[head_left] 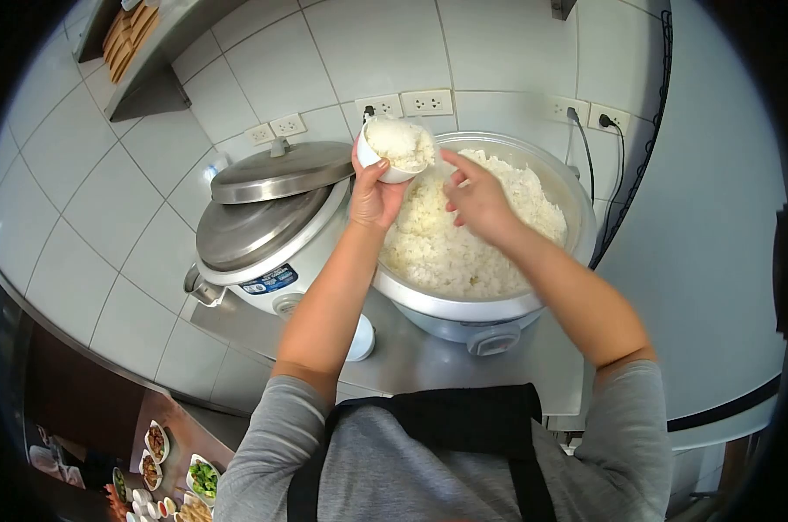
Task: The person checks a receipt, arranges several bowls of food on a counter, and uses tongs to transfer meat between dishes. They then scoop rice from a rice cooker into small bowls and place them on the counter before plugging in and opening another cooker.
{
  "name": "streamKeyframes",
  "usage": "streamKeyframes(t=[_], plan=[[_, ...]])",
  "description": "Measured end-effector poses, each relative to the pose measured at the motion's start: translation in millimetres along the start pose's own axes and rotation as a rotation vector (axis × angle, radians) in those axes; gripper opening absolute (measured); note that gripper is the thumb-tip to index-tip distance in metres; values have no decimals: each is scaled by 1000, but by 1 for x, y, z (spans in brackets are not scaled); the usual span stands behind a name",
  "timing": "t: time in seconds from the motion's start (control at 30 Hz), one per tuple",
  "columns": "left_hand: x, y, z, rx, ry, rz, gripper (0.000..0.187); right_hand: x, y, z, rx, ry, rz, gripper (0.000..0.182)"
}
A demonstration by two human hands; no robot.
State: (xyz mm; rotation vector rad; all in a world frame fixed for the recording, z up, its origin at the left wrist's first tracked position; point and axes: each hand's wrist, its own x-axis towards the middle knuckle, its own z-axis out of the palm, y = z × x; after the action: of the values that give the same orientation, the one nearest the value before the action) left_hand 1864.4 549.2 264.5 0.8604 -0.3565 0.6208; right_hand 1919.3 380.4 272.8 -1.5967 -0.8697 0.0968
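My left hand (377, 198) holds up a small white bowl (370, 157) heaped with cooked rice (396, 142). The bowl tilts to one side, with my thumb along its near wall. Just to its right is my right hand (481, 200), fingers apart and partly bent, the index finger stretched towards the bowl; nothing shows in it. Below both hands stands a large uncovered rice cooker (464, 306), full of white rice (459, 257).
A second rice cooker (320, 226) stands at left with metal lids (281, 170) on top. A white cup-like container (361, 339) sits on the steel counter (533, 374). Plugged cords (620, 165) hang at right. Plates of food (203, 477) are at lower left.
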Motion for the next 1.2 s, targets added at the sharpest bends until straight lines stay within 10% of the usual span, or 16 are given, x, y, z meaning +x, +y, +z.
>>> streamKeyframes(t=[0.33,0.47,0.77,1.2], plan=[[-5,11,7,16,31,1,79,-7,-3,22,-361,114,-634,50],[-8,28,-18,-11,-112,-132,73,8,-48,-42,-168,-336,9,46],[-19,45,-30,33,-213,-360,77,23,-36,-49,-556,-214,-633,50],[-27,31,3,20,-17,-193,74,-9,-11,-17,-181,-96,-478,46]])
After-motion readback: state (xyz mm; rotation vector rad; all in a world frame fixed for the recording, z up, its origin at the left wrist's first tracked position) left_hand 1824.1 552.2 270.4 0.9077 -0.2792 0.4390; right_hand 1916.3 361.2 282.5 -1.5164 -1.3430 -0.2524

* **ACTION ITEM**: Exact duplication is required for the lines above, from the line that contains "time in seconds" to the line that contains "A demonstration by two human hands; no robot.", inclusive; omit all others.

* **SOLUTION TO THIS PROBLEM**:
  "timing": "t: time in seconds from the motion's start (control at 30 Hz), one per tuple",
  "columns": "left_hand: x, y, z, rx, ry, rz, gripper (0.000..0.187); right_hand: x, y, z, rx, ry, rz, gripper (0.000..0.182)"
}
A demonstration by two human hands; no robot.

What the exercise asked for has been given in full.